La blouse blanche, l’odeur des hôpitaux

Journaliste médical allemand, Jörg Keller a créé une plateforme dédiée à la peur du médecin qui fournit des informations pratiques: www.arztphobie.com. Le portail, géré de manière bénévole et indépendante, est né de son initiative personnelle, explique l’intéressé. Il avait depuis longtemps perçu l’importance des peurs et de la honte liées à la visite chez le médecin et, pendant la pandémie, trouvé le temps de créer un site d’information sur ce sujet. «Nous souhaitons contribuer à surmonter la peur des médecins et des traitements médicaux», précise Jörg Keller. Le portail s’adresse d’une part au corps médical, avec des indications recherchées, d’autre part aux personnes concernées. Il est également prévu de créer une base de données des médecins qui savent particulièrement bien prendre en charge les patients anxieux. Les médecins suisses y figureront aussi, selon Marlene Keller.
La phobie du médecin peut être traitée par psychothérapie. Comme l’explique Annette Brühl, il faut d’abord déterminer s’il s’agit vraiment d’une phobie ou si une autre peur empêche les gens de se rendre chez le médecin, par exemple une phobie sociale. On détermine alors avec la patiente ou le patient ce qui provoque exactement la peur. Les déclencheurs sont individuels, note Annette Brühl, de la blouse blanche aux odeurs d’hôpital, qui peuvent réveiller une expérience négative. Les personnes concernées apprennent par le biais de la thérapie comportementale qu’elles peuvent se rendre chez le médecin sans faire d’expérience négative et sans que leur anxiété n’augmente indéfiniment.
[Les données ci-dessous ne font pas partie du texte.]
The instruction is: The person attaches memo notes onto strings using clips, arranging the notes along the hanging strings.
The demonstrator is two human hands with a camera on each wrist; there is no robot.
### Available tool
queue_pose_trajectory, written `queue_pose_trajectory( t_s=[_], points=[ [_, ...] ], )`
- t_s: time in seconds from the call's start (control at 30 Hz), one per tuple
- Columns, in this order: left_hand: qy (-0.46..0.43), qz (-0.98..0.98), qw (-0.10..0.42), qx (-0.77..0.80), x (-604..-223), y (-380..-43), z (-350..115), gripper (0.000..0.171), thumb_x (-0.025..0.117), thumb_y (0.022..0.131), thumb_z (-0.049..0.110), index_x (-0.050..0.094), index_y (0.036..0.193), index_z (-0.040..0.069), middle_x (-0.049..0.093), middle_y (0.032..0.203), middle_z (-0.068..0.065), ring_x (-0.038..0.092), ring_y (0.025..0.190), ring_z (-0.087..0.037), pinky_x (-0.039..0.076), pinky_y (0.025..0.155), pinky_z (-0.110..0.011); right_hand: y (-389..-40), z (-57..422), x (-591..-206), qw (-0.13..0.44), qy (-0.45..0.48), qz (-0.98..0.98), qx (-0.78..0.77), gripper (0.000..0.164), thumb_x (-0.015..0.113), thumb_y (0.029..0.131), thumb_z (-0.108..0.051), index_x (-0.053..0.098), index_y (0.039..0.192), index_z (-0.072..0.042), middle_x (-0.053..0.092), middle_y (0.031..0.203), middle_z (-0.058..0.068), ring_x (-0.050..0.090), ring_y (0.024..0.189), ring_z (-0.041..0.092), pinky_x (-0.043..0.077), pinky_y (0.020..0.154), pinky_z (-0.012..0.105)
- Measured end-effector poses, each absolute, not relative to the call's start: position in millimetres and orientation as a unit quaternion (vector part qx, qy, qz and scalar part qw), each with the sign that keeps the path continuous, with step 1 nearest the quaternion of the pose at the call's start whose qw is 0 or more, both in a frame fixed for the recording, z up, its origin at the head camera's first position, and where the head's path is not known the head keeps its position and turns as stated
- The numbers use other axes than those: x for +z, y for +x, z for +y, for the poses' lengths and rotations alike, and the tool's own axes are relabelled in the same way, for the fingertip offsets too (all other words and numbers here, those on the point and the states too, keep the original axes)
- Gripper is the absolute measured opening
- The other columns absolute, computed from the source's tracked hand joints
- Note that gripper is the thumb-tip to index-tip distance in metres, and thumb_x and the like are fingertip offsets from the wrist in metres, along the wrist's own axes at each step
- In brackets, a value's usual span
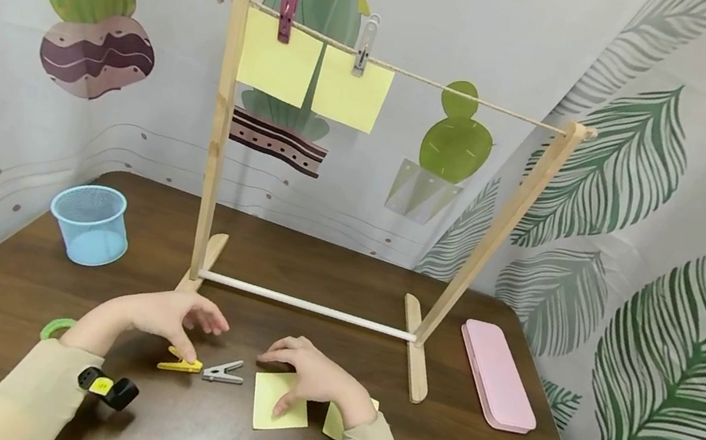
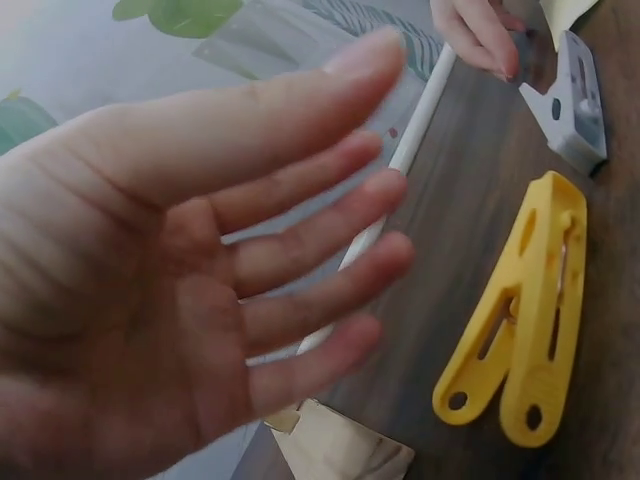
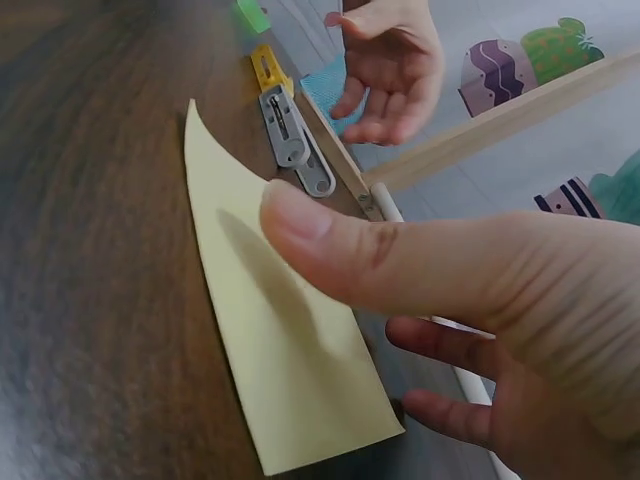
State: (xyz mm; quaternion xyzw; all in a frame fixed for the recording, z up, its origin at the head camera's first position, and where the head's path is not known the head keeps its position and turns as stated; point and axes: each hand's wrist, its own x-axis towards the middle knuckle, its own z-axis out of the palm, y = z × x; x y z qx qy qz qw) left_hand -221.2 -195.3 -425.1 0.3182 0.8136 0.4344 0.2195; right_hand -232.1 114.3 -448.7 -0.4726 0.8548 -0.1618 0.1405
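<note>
Through the head view I have the left hand [image 1: 169, 315] loosely spread, gripping nothing, by the yellow clip [image 1: 180, 365] beside the grey clip [image 1: 223, 378] on the desk [image 1: 177, 432], and the right hand [image 1: 308, 371], thumb and fingers parted, over a yellow note [image 1: 269, 402], its thumb contact unclear to me.

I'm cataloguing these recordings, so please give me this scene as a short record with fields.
Left hand: holds nothing, near the yellow clip
Right hand: over a loose sheet, not pinching it; contact unclear
Beside yellow clip: gray clip
Partly hidden by right wrist: second loose sheet
Hanging on cord: left sheet with maroon clip; right sheet with pale clip
Cord support: wooden stand
Table, left: blue mesh basket; green ring, partly hidden
Table, right: pink case
</note>
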Motion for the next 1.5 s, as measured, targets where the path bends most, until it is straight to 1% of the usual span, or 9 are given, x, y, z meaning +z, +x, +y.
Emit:
queue_pose_trajectory(
  t_s=[0.17, 0.3, 0.67, 0.9, 1.0, 1.1, 1.23, 1.37, 1.5],
  points=[
    [0.319, 0.820, 0.241, 0.409, -426, -219, -190, 0.053, 0.088, 0.066, 0.010, 0.066, 0.112, -0.001, 0.067, 0.107, -0.010, 0.059, 0.095, -0.019, 0.049, 0.084, -0.031, -230, 116, -448, 0.143, -0.464, 0.859, -0.166, 0.080, 0.092, 0.060, -0.028, 0.061, 0.133, -0.015, 0.057, 0.129, 0.001, 0.046, 0.121, 0.016, 0.038, 0.104, 0.023],
    [0.317, 0.829, 0.246, 0.390, -426, -217, -186, 0.048, 0.089, 0.062, 0.004, 0.068, 0.106, 0.003, 0.065, 0.096, -0.003, 0.057, 0.087, -0.012, 0.049, 0.079, -0.027, -230, 119, -447, 0.147, -0.449, 0.864, -0.174, 0.077, 0.091, 0.063, -0.027, 0.061, 0.133, -0.015, 0.056, 0.131, 0.002, 0.046, 0.123, 0.018, 0.038, 0.106, 0.026],
    [0.264, 0.852, 0.254, 0.374, -430, -213, -180, 0.044, 0.086, 0.058, -0.009, 0.068, 0.095, 0.006, 0.059, 0.084, -0.002, 0.052, 0.078, -0.013, 0.046, 0.069, -0.023, -238, 124, -456, 0.119, -0.419, 0.879, -0.194, 0.068, 0.087, 0.069, -0.029, 0.063, 0.131, -0.012, 0.058, 0.127, 0.005, 0.050, 0.119, 0.022, 0.043, 0.101, 0.029],
    [0.253, 0.851, 0.255, 0.382, -431, -213, -180, 0.041, 0.081, 0.061, -0.014, 0.068, 0.096, 0.004, 0.061, 0.080, -0.002, 0.053, 0.075, -0.013, 0.048, 0.063, -0.022, -239, 124, -457, 0.099, -0.399, 0.890, -0.199, 0.062, 0.086, 0.072, -0.027, 0.064, 0.127, -0.012, 0.060, 0.125, 0.005, 0.052, 0.119, 0.023, 0.042, 0.102, 0.030],
    [0.253, 0.849, 0.251, 0.389, -432, -213, -180, 0.039, 0.078, 0.062, -0.014, 0.068, 0.096, 0.002, 0.061, 0.080, -0.001, 0.054, 0.074, -0.013, 0.048, 0.062, -0.022, -239, 126, -456, 0.099, -0.394, 0.892, -0.198, 0.065, 0.086, 0.072, -0.030, 0.063, 0.130, -0.011, 0.060, 0.127, 0.005, 0.051, 0.121, 0.024, 0.042, 0.103, 0.032],
    [0.258, 0.849, 0.235, 0.397, -434, -215, -180, 0.038, 0.076, 0.062, -0.014, 0.067, 0.096, 0.001, 0.062, 0.080, -0.001, 0.055, 0.074, -0.012, 0.048, 0.062, -0.022, -239, 128, -452, 0.108, -0.394, 0.892, -0.191, 0.077, 0.089, 0.067, -0.032, 0.059, 0.134, -0.010, 0.058, 0.129, 0.006, 0.049, 0.123, 0.024, 0.042, 0.104, 0.032],
    [0.268, 0.855, 0.189, 0.401, -438, -219, -178, 0.036, 0.074, 0.065, -0.012, 0.066, 0.099, -0.001, 0.062, 0.082, -0.001, 0.056, 0.075, -0.010, 0.049, 0.064, -0.021, -237, 131, -448, 0.112, -0.410, 0.889, -0.170, 0.092, 0.094, 0.059, -0.033, 0.055, 0.138, -0.008, 0.054, 0.132, 0.008, 0.045, 0.125, 0.024, 0.041, 0.105, 0.032],
    [0.270, 0.868, 0.140, 0.392, -443, -224, -175, 0.036, 0.072, 0.066, -0.010, 0.066, 0.100, -0.001, 0.062, 0.082, 0.000, 0.055, 0.076, -0.008, 0.047, 0.066, -0.020, -236, 132, -447, 0.110, -0.423, 0.886, -0.155, 0.098, 0.095, 0.056, -0.032, 0.053, 0.139, -0.005, 0.052, 0.133, 0.009, 0.043, 0.127, 0.025, 0.039, 0.107, 0.031],
    [0.264, 0.881, 0.113, 0.376, -447, -226, -171, 0.036, 0.074, 0.066, -0.009, 0.066, 0.100, 0.001, 0.062, 0.081, 0.001, 0.055, 0.075, -0.008, 0.047, 0.065, -0.022, -236, 133, -449, 0.107, -0.420, 0.889, -0.147, 0.099, 0.096, 0.055, -0.031, 0.053, 0.140, -0.005, 0.051, 0.133, 0.008, 0.043, 0.126, 0.024, 0.039, 0.107, 0.030]
  ],
)
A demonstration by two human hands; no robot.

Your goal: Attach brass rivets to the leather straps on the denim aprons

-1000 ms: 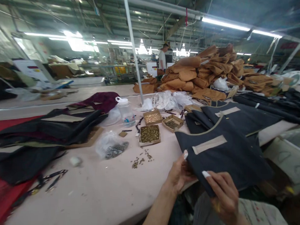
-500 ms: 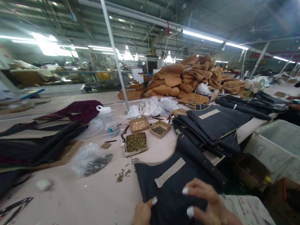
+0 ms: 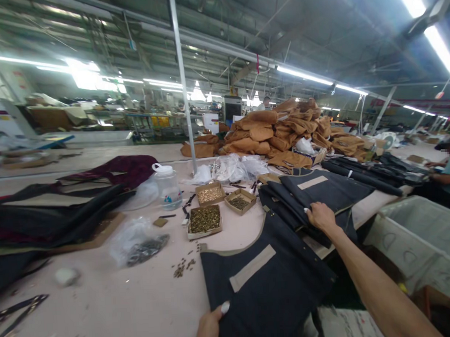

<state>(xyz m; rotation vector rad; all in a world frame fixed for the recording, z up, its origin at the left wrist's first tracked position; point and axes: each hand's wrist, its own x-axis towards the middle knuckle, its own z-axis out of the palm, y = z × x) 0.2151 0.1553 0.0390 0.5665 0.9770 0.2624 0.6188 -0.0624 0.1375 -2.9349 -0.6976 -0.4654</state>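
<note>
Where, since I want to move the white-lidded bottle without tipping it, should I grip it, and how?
Probably around the body of the bottle, below the white lid, from the near side: it stands upright, its wall looks rounded, and clear plastic crowds its left.

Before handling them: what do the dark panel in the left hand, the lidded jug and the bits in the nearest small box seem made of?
Dark panel: probably heavy cloth, matte; little shine, pale edging along its curve.
Lidded jug: likely glossy plastic; see-through body, though glass is possible.
Bits: probably metal with a brassy finish, judging by yellowish glints.
</note>
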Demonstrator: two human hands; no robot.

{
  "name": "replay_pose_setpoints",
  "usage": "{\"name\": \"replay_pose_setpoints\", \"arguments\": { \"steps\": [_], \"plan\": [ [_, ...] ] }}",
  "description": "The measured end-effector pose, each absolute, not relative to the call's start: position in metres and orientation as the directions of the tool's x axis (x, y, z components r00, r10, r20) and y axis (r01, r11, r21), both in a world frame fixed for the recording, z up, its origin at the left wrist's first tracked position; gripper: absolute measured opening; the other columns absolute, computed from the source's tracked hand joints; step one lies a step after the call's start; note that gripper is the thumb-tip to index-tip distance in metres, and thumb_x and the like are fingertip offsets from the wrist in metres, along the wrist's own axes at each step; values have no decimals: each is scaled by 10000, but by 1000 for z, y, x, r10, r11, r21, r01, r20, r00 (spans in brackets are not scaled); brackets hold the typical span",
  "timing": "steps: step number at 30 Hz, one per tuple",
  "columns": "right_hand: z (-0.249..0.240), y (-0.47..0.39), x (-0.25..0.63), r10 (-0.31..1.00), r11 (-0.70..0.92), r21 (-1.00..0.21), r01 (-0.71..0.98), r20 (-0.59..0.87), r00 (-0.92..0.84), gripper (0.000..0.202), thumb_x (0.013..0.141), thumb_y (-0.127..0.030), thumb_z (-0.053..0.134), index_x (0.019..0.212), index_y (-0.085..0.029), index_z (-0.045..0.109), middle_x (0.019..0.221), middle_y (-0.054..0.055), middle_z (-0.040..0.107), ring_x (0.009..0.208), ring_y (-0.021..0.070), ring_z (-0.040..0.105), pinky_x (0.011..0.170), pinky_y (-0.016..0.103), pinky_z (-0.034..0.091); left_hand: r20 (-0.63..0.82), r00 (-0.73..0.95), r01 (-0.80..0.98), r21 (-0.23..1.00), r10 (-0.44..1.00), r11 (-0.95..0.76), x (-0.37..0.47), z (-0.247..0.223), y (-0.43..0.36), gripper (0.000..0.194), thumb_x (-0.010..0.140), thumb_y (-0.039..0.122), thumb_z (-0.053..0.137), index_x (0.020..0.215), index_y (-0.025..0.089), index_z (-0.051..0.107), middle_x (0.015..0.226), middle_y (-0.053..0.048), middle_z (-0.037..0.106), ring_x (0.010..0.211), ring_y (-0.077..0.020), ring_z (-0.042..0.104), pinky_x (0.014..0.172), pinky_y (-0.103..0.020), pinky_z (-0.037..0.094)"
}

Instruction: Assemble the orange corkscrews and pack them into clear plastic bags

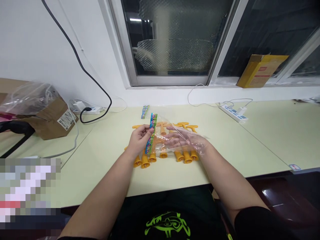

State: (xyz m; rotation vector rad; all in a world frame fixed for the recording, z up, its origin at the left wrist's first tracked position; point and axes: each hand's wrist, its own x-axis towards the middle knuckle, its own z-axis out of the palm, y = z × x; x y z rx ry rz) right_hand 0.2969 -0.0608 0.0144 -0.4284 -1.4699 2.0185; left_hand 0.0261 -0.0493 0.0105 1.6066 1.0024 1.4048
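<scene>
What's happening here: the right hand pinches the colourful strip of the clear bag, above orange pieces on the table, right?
Not the right hand: the head view shows the left hand pinching the colourful strip of the clear bag. The orange pieces are on the table.

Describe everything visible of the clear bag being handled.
The bag looks like thin, wrinkled, see-through plastic, with a narrow, colourful blue-green printed strip along one end. The left hand pinches the strip; the plastic spreads sideways to the open right hand and its wrist, above yellow-orange pieces. I cannot tell whether that hand is inside.
</scene>
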Motion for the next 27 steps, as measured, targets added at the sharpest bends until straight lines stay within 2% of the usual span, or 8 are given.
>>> {"name": "replay_pose_setpoints", "arguments": {
  "steps": [5,8,14,18,20,22,24,27],
  "plan": [
    [19,-63,305,634,-158,-937,-312,146,-759,1007,739,-548,855,1588,-430,327,1561,109,507,1356,354,582,1132,611,434,391,47,70,917,919,-394,18,14,-45,431,776,556,814,865,149,703,725,-18,637,633,-115,542,593,-230,437],
    [16,-60,309,632,-128,-927,-353,198,-749,984,796,-575,805,1610,-432,270,1589,136,464,1366,369,571,1081,640,460,397,14,69,915,918,-397,13,15,-43,429,770,547,822,882,145,722,741,-29,659,626,-112,553,575,-222,441],
    [13,-55,316,662,-137,-924,-357,183,-727,1169,611,-569,929,1588,-451,298,1636,141,388,1394,396,522,1049,653,477,308,-25,55,950,951,-306,5,16,-40,427,758,548,827,896,157,728,604,9,592,448,-97,467,416,-223,379],
    [16,-53,322,664,-117,-895,-430,251,-704,1143,642,-684,864,1589,-454,267,1604,139,428,1381,384,538,1044,684,464,336,-93,16,942,937,-336,0,17,-35,400,740,512,849,867,151,732,684,-18,661,527,-106,534,479,-213,410],
    [18,-52,325,687,-89,-878,-470,287,-668,1200,598,-753,847,1589,-484,226,1590,127,448,1364,378,556,1035,694,467,345,-157,-26,935,925,-353,-3,15,-31,398,738,500,852,884,149,734,737,-31,692,605,-122,591,554,-216,454],
    [19,-50,326,726,-66,-881,-469,280,-628,1233,574,-751,861,1590,-495,211,1577,121,466,1337,373,580,1025,692,481,325,-218,-83,933,920,-349,-5,13,-26,392,738,487,851,902,152,729,780,-37,709,660,-136,625,614,-227,486],
    [18,-50,326,748,-66,-902,-427,238,-619,1141,634,-668,877,1581,-449,279,1570,128,478,1307,363,606,1035,670,494,263,-236,-143,943,935,-301,-7,11,-23,383,736,478,845,908,160,719,785,-32,709,661,-146,633,621,-239,498],
    [18,-51,324,738,-106,-938,-331,149,-658,843,788,-506,826,1516,-333,439,1569,152,483,1276,338,639,1048,611,521,156,-213,-200,959,964,-200,-6,10,-23,384,718,476,844,896,165,707,745,-20,690,615,-148,614,587,-253,498]
  ]
}}
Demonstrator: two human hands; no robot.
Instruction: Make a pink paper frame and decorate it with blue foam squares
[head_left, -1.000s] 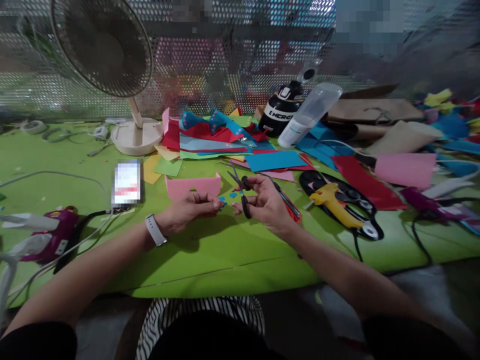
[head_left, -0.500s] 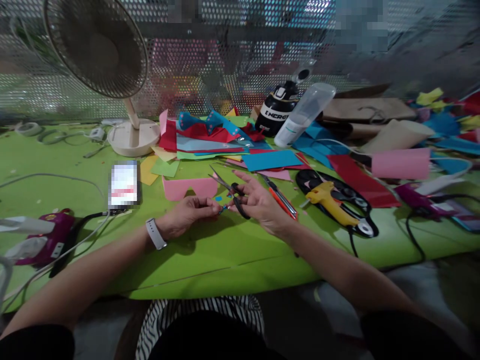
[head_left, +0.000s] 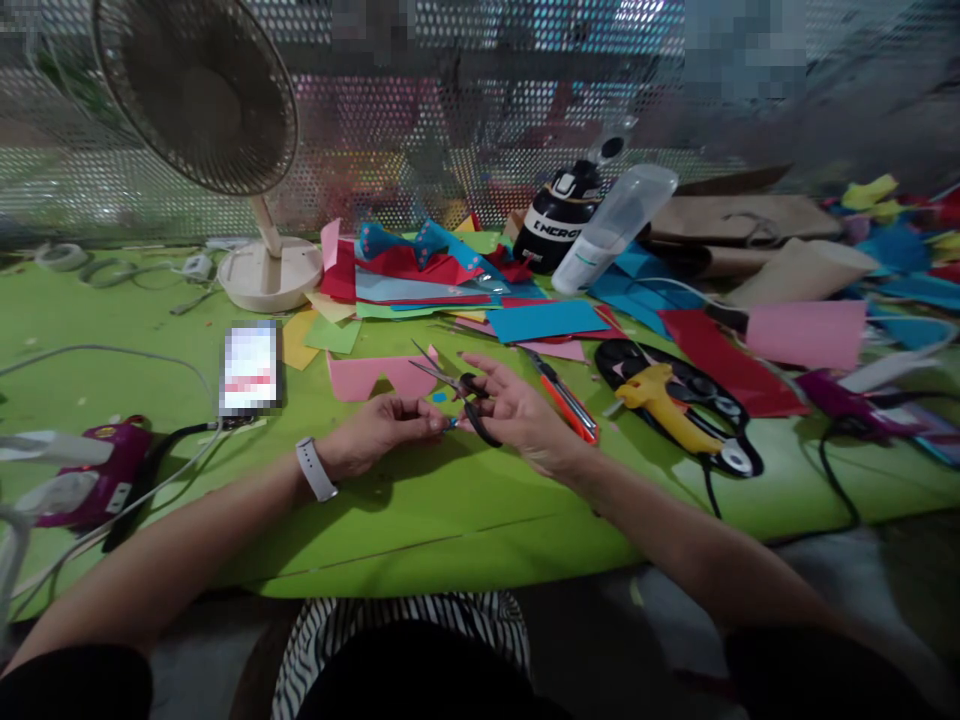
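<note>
My right hand (head_left: pixel 514 412) has its fingers through the handles of a pair of scissors (head_left: pixel 444 376), whose blades are spread and point up and to the left. In my left hand (head_left: pixel 386 432), thumb and fingertips pinch a tiny blue piece (head_left: pixel 453 424), perhaps paper. The fingertips of both hands come close together at this piece. Just behind them lies a small blue scrap (head_left: pixel 439 397) on the green table (head_left: pixel 420 530). A pink paper cutout (head_left: pixel 381 376) with a notch in its lower edge rests beyond my left hand.
Right of my hands lie an orange utility knife (head_left: pixel 564 398) and a yellow glue gun (head_left: pixel 671 408) on a black holder. A phone (head_left: pixel 250 366), cables and a fan (head_left: pixel 271 272) stand left. Behind are coloured papers (head_left: pixel 547 320), a black bottle (head_left: pixel 555 222) and a clear bottle (head_left: pixel 616 230).
The scissors and both hands have shifted very slightly, and the tiny blue piece sits a little differently between the fingertips. The whole view has drifted slightly.
</note>
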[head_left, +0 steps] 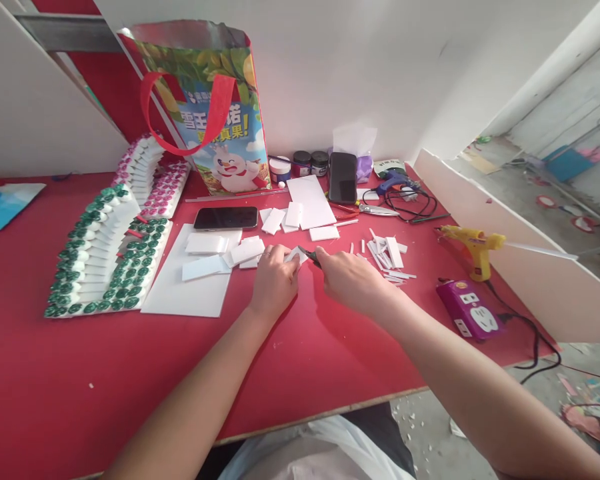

Réserve sur les anxiolytiques

La spécialiste est en revanche plutôt sceptique quant au recours aux benzodiazépines pour traiter ou examiner les patients phobiques dans les cabinets ou les hôpitaux. Si cela atténue temporairement la peur, on ne fait qu’éviter le problème. «Le problème n’est pas résolu pour autant.» Plus encore, les patientes et les patients sont confirmés dans leur peur: cette procédure n’est supportable qu’avec des tranquillisants. Il vaut mieux qu’ils comprennent qu’une consultation ne représente pas un danger. Une consultation numérique peut constituer une première étape vers le médecin, ajoute Annette Brühl. La prochaine étant le passage à la réalité.